|Port-led development next to Mundra impacts livelihood|
Planning for the biennial Vibrant Gujarat world business summit, to be held in January 2016, Prime Minister Narendra Modi’s home state suffers from complete failure to cope up with the adverse impact of industrial investment on the livelihood of local communities, suggests a new report prepared by a group of researchers.
The report, titled “How effective are environmental regulations to address impacts of industrial and infrastructure projects in India”, has been prepared by research team consisting of Krithika Dinesh, Meenakshi Kapoor, Kanchi Kohli, Manju Menon and Preeti Shree Venkatram of the CPR-Namati Environmental Justice Programme, Delhi.
While the report suggests that the state has been faster in granting environmental clearances than most other states – with a 93% of approval coastal clearance rate compared to Tamil Nadu’s 86%, Andhra Pradesh’s 85%, Karnataka’s 85% and Maharashtra’s 74% -- it points to how quick approvals have had adverse impacted local communities and environment.
Pointing out that the Coastal Regulation Zone (CRZ) Notification, 1991, was the first to acknowledge that industrialization would impact groundwater drawl, the report says, “Ground water aquifers become even more pertinent for districts like Kutch in Gujarat, which lies in the semi-arid climatic zone with an average annual rainfall of less than 75cm.”
A district which received massive industrialization following the earthquake of 2001, thanks to major incentives provided to investors, leading to “a series of port-based industries, expansion of existing and development of new ports, road and railways construction projects”, little was realized that the CRZ notification inhibits the drawl of water “in the first 500 metres of the sea, except for local needs, such as domestic use and for agriculture and fisheries.”
Giving example of communities in three sites in Mundra taluka, living close to three different industries, the report says, they have been particularly facing “these impacts”, with local people noticing that “the level of water in their village wells was going down.”
“Some also observed that wells that used to provide sweet water 10 years ago, had now turned saline.

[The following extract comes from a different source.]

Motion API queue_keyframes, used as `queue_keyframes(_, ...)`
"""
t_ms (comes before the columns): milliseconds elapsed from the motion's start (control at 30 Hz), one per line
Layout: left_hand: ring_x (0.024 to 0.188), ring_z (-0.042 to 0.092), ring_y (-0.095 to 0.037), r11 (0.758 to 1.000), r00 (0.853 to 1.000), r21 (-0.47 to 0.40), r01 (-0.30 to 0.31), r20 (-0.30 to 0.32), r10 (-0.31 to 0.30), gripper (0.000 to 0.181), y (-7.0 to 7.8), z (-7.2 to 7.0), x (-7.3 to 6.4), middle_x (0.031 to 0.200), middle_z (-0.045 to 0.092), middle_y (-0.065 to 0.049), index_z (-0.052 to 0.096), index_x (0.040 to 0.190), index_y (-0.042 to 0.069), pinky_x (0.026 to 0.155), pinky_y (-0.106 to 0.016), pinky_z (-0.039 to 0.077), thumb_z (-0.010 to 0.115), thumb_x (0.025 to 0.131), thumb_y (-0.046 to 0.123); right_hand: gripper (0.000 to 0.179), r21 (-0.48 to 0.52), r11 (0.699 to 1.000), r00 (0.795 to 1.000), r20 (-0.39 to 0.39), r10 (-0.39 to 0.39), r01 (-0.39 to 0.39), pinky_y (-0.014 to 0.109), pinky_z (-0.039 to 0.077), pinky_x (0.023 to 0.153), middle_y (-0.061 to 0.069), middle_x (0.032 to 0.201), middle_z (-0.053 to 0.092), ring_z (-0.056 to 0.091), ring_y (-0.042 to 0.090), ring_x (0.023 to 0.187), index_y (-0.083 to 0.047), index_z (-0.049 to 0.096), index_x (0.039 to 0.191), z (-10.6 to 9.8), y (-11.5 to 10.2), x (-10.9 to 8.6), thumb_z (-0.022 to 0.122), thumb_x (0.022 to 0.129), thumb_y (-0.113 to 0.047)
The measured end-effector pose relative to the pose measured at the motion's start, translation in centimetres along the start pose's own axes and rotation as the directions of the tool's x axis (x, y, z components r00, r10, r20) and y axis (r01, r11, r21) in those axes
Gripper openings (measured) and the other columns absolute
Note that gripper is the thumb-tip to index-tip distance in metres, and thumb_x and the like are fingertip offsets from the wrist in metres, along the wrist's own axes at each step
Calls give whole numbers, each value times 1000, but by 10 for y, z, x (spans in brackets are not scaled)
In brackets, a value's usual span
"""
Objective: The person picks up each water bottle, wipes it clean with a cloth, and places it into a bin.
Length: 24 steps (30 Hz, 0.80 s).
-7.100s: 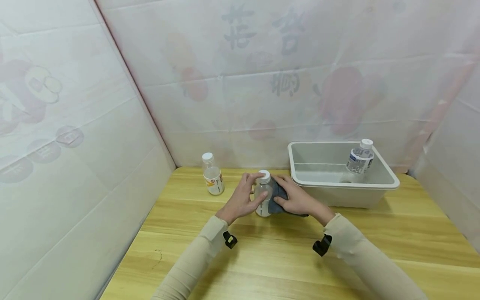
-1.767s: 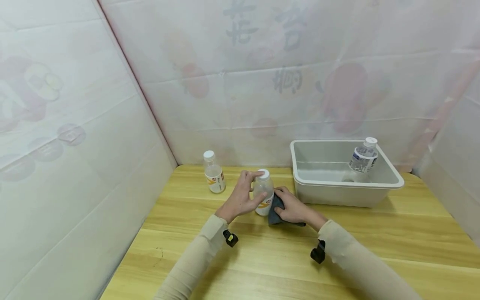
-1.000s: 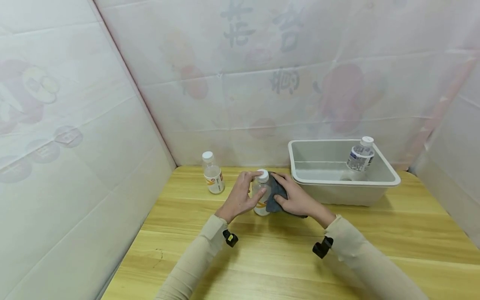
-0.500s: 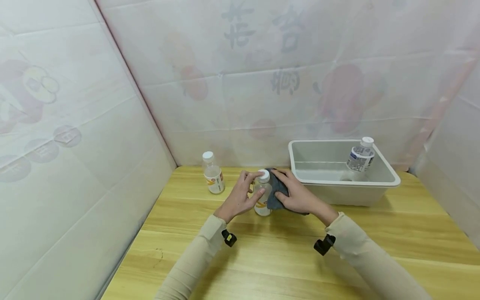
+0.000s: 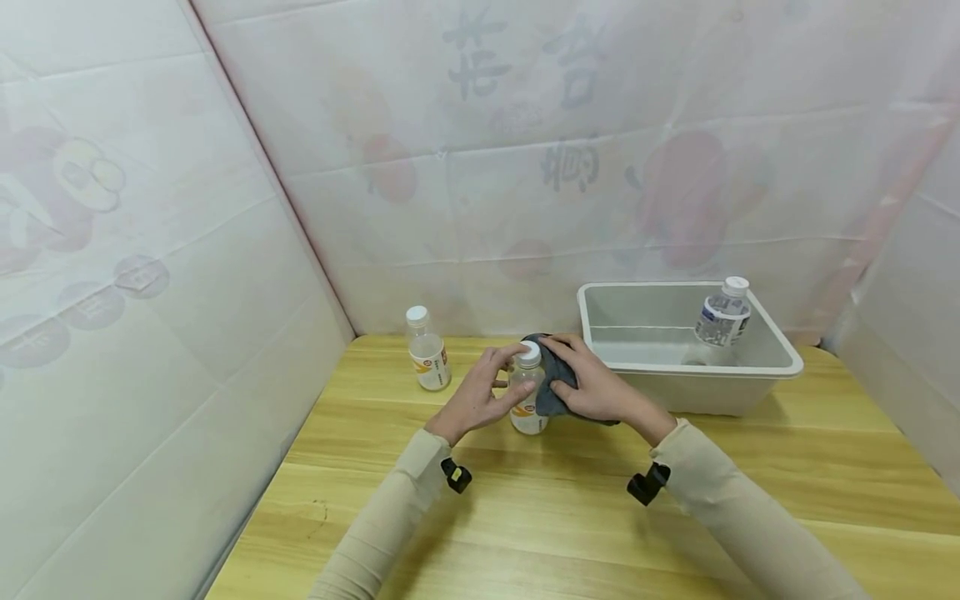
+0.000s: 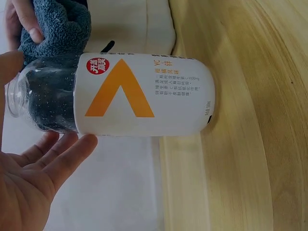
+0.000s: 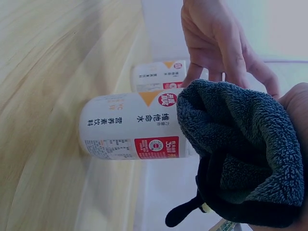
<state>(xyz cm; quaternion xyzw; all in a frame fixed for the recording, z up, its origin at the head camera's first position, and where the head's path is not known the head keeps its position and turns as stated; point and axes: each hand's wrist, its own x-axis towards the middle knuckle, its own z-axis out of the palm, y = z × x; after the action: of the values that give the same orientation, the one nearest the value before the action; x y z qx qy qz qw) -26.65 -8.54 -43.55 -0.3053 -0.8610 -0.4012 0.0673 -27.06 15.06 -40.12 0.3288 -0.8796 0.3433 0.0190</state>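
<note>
A clear plastic bottle (image 5: 528, 417) with a white cap and an orange-and-white label stands upright on the table. My left hand (image 5: 477, 398) holds it near the top, a finger on the cap and the thumb in front; in the left wrist view the bottle (image 6: 139, 96) lies between thumb and fingers. My right hand (image 5: 597, 390) grips a dark grey-blue cloth (image 5: 557, 400) against the bottle's right side. The right wrist view shows the bunched towelling cloth (image 7: 240, 139) with a black edge and loop, covering the bottle's upper part.
A similar capped bottle (image 5: 430, 360) stands at the back left of the wooden table (image 5: 525, 525). To the right, a light grey plastic bin (image 5: 690, 387) holds one upright bottle (image 5: 723, 321) with a blue-and-white label. Fabric walls (image 5: 480, 208) close in the back and sides.
Since 1.8 s ago the cloth has risen from low beside the bottle to its upper right side. The bottle's label faces a different way than half a second ago. The left hand stays in place.
</note>
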Motion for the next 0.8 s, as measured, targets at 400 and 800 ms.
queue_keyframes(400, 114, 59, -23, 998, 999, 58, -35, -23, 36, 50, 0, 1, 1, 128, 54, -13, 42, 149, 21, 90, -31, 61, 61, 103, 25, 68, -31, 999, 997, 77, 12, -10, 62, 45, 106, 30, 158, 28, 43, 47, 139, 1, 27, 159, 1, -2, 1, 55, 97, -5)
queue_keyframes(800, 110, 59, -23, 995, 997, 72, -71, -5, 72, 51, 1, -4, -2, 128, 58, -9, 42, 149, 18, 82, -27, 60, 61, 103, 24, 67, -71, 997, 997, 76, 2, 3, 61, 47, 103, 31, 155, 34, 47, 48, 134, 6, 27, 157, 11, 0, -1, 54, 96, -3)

They suspected that drawl of water by industries in their vicinity was contributing to it as some of them had seen bore wells in the premises of these companies”, the report says.
With the help of community organizers working in the area and legal researchers, the report says, the locals found out that “conditions regulating drawl of water are usually given in the environmental permission and consents granted to these industries.”

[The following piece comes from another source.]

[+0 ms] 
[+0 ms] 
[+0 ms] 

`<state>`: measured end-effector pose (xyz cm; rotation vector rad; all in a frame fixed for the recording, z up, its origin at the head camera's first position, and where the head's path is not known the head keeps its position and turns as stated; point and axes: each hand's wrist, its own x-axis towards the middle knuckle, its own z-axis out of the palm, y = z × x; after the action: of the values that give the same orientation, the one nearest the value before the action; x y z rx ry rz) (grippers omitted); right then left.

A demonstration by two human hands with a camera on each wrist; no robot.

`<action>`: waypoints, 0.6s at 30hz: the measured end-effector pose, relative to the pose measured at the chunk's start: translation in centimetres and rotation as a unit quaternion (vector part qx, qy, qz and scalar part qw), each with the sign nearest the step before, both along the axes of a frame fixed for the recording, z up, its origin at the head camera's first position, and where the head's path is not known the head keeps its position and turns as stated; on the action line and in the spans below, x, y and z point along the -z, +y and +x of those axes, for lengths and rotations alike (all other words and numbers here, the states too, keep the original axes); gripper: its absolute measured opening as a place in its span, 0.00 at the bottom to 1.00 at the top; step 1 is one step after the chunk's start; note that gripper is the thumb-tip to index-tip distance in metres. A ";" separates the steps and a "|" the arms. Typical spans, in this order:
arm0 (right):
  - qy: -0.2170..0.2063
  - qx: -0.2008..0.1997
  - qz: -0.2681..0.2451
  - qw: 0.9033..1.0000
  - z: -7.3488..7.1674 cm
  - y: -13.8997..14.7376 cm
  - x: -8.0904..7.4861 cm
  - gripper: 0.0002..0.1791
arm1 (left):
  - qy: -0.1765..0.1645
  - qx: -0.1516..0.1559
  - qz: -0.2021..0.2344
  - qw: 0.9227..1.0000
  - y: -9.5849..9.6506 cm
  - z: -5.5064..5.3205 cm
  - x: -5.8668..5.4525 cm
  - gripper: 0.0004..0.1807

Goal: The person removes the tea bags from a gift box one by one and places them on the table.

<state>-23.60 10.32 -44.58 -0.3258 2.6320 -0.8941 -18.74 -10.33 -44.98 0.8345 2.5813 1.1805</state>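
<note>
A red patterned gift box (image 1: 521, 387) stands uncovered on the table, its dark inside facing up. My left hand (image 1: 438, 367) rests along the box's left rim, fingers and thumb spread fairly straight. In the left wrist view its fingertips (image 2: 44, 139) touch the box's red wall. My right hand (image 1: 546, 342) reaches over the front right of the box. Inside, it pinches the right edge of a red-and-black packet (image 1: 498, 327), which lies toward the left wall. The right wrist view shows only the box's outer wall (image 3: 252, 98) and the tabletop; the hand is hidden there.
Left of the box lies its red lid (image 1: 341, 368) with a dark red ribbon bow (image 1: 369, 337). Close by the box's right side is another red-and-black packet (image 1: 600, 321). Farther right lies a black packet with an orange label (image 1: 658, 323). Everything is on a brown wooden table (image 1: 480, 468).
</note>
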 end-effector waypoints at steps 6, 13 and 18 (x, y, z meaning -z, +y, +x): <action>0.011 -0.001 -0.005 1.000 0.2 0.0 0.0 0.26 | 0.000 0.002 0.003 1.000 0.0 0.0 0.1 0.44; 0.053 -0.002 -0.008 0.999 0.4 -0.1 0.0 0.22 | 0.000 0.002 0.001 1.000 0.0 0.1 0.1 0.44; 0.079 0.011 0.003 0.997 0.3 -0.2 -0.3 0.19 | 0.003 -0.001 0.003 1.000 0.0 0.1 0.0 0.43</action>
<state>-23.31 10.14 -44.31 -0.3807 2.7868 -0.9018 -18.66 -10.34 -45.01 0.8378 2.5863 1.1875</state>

“From the replies to the right to information (RTI) applications they realized that none of the industries had a valid no objection certificate (NOC)”, the report says, adding, while in the case of one of them the Central Ground Water Board (CGWB) office had received an application, “it never granted an NOC to it”. As the the other two cases, “their NOCs were issued with two years validity in 2008 and 2005, respectively.”
“This meant that currently all three industries were operating without an NOC to draw groundwater”, the report says, adding, “Villagers suspected that there was more to this violation story, as mere operation of 2-3 wells per industry cannot have such an impact on the water table in the region.”
To find out the truth, the report says, the villagers “have asked the CGWB office for ground water monitoring reports of Mundra Taluka for the last ten years”, in the hope that “through these reports their observations can be presented as facts.”
The villagers are doing this to provide the “evidence of violations committed by these industries and impacts they are facing and seeking action to check the violation and avoid recurrence”, the report says, adding, “Although villagers understand that regulatory action will not resolve the current water crisis immediately, they still want to pursue the remedies to spare their children of this water scarcity.”